Neuroimaging in emergency medicine often focuses on immediately ruling out or identifying a source of increased ICP from hemorrhage, stroke, hydrocephalus (enlargement of the ventricles), or cerebral mass effect (displacement of brain tissue by blood or tumor or following trauma). This is currently done in the ED using CT scanners, which are fast, relatively cheap, and easy to site compared with MRI. The addition of POC MRI would be helpful for assessment of neurological emergencies for which CT provides a poor depiction or for patient populations sensitive to the ionizing radiation used in CT.

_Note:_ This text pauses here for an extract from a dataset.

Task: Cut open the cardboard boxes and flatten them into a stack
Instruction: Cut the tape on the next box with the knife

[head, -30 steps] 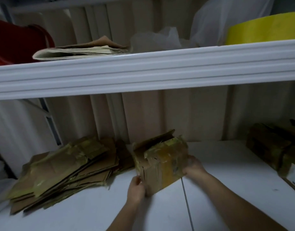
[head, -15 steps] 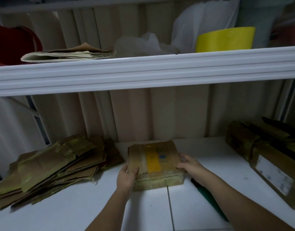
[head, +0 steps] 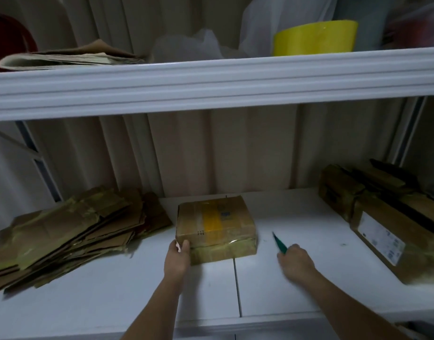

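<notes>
A small taped cardboard box (head: 214, 224) with a yellow strip lies flat on the white lower shelf (head: 297, 278), in the middle. My left hand (head: 177, 258) grips its near left corner, thumb on top. My right hand (head: 295, 262) is just right of the box, apart from it, and holds a green cutter (head: 279, 243) whose tip points up and away. A stack of flattened cardboard (head: 69, 231) lies at the left of the shelf.
More taped boxes (head: 382, 229) stand at the right end of the shelf. The upper shelf (head: 211, 79) overhangs, carrying folded paper (head: 64, 58), white plastic bags (head: 211, 45) and a yellow roll (head: 315, 38). A ribbed wall closes the back.
The box was tilted up in both hands, then laid flat. My right hand has left the box's right side and picked up the green cutter from the shelf.
</notes>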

The use of low-field MRI in the stroke setting has recently been reviewed [52] including for resource-limited settings [53]. Portable low-field MRI has been contemplated for ruling out a hemorrhagic stroke to allow immediate reperfusion with the injection of recombinant tissue plasminogen activator (rtPA), which would exacerbate any existing cerebral hemorrhage. However, CT currently performs this job well, including portable units in EDs and even specialized CT-equipped ambulances [54–58] dispatched when stroke is suspected. Although a portable MRI would also be capable of this “rule out a bleed” role, it is worth looking to the next step of stroke care to avoid simply replacing one capable mobile imaging modality for another. Successful new intravenous thrombolytic therapies as well as widening windows for treatment have led to catheter-based thrombectomy treatments following the initial rtPA treatment [59,60]. A “hub-and-spokes” model for treatment sites has emerged for this treatment. First, patients with suspected stroke are rushed to the nearest “spoke hospital” where they receive a CT to verify stroke and rule out hemorrhage for immediate administration of rtPA. In the few cities with CT-equipped ambulances (mobile stroke units), this treatment is received in the field. Following rtPA administration, the patient is then evaluated for transfer to a “hub” hospital for catheter-based thrombectomy [59,60]. This assessment uses CT angiography (CTA) to identify a large vessel occlusion (LVO) target in the anterior circulation and perfusion (CTP) to estimate infarct size. An infarct core size >70 cc both reduces the likely benefit of revascularization and establishes a risk for hemorrhage during the procedure. Unfortunately, the infarct size determination is difficult and imprecisely measured on CTP [61]. In contrast, diffusion MRI is the established gold standard for early infarct core volume assessment [61] but is not commonly available in EDs [62,63]. The time-critical nature of acute stroke care and the cost of transport underscore the need for improved POC MR imaging in the spoke hospital ED to determine the eligibility of the patient for transport to receive catheter-based thrombectomy.